El presidente de Estados Unidos, Donald Trump, anunció que impondrá un arancel del 200 por ciento a los vinos y champanes franceses, una medida que, según afirmó, busca presionar al presidente de Francia, Emmanuel Macron, para que se sume a la iniciativa del Consejo de la Paz de Trump, un organismo impulsado por la Casa Blanca con el objetivo declarado de resolver conflictos a nivel mundial.
Durante un intercambio con periodistas, Trump reaccionó a versiones que señalan que Macron no tiene intención de integrarse a dicha junta internacional. “¿Eso dijo? Bueno, nadie le quiere porque dejará el cargo muy pronto”, expresó el mandatario estadounidense, en un nuevo episodio de tensiones diplomáticas entre Washington y París.
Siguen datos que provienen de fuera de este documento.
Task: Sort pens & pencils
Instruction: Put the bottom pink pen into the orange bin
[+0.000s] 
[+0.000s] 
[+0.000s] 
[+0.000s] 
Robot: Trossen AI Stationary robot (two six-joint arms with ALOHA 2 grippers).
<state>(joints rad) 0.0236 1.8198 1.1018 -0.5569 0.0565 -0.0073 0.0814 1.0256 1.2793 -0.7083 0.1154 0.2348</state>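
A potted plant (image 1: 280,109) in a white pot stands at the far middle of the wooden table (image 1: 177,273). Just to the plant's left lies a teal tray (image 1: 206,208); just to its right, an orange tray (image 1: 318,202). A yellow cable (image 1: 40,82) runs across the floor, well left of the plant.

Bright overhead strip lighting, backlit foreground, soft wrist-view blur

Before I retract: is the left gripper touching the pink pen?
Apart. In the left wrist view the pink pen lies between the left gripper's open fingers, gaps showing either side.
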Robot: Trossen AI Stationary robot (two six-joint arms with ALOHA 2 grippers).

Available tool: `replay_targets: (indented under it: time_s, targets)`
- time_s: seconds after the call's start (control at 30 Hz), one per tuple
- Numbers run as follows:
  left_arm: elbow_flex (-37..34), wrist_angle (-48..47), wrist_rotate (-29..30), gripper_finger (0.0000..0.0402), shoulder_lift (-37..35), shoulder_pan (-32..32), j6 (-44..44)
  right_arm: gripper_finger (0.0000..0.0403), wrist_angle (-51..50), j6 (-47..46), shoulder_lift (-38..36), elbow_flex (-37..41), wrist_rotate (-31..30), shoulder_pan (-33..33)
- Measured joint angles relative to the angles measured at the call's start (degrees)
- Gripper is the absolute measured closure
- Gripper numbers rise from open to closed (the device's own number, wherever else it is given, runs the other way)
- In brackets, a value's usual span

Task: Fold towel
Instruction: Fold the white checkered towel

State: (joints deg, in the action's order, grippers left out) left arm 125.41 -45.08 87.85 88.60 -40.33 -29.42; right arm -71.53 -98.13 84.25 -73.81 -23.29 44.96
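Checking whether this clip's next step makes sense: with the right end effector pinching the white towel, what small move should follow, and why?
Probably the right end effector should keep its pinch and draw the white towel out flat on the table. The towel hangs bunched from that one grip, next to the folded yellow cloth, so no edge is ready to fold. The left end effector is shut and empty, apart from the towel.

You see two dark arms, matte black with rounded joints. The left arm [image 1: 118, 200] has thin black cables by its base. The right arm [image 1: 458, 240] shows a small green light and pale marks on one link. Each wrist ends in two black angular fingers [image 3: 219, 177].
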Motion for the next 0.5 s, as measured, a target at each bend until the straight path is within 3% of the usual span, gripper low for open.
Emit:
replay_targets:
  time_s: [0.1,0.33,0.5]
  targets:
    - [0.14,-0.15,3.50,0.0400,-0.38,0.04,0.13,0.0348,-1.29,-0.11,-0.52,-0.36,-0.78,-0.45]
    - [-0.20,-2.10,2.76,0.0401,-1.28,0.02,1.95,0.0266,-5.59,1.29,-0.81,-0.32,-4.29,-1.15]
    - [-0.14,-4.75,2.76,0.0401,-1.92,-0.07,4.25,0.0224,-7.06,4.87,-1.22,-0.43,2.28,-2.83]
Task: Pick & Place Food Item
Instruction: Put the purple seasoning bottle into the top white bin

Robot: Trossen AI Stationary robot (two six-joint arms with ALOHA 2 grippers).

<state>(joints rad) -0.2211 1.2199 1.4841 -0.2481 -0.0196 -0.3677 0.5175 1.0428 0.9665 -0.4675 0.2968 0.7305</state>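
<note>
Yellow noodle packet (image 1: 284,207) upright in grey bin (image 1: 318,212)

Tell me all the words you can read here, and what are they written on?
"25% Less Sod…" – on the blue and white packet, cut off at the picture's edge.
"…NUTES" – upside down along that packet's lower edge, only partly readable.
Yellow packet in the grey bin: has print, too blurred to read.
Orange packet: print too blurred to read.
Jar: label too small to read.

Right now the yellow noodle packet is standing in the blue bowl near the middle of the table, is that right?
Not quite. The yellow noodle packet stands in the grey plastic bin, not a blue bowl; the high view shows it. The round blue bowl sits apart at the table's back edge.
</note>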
Trump insistió en que la medida comercial podría modificar la postura del gobierno francés. “Impondré un arancel del 200% sobre sus vinos y champanes, y se unirá, pero no tiene que unirse”, afirmó, dejando entrever que el castigo arancelario sería utilizado como herramienta de presión política.
De acuerdo con una fuente cercana al presidente francés, Francia planea declinar por ahora la invitación para formar parte del Consejo de la Paz. El proyecto fue planteado inicialmente por Trump en septiembre pasado, cuando anunció su plan para poner fin a la guerra en Gaza, pero en días recientes tomó mayor forma tras el envío de invitaciones oficiales a decenas de países.
Según un borrador de la carta enviado por el gobierno estadounidense a alrededor de 60 naciones, y al que tuvo acceso la agencia Reuters, los países interesados en mantener su membresía por más de tres años deberán aportar mil millones de dólares en efectivo como contribución financiera al organismo.
La propuesta ha sido recibida con cautela por diversos gobiernos, que el domingo manifestaron reservas sobre la iniciativa. Diplomáticos consultados señalaron que el plan de Trump podría debilitar o interferir con el trabajo de Naciones Unidas, al superponer funciones en materia de mediación y resolución de conflictos internacionales.
La amenaza de nuevos aranceles a productos emblemáticos de Francia, como el vino y el champán, abre un nuevo frente en las ya complejas relaciones transatlánticas, en un contexto marcado por disputas comerciales, tensiones diplomáticas y el uso recurrente de medidas económicas como instrumento de presión política por parte de la administración Trump.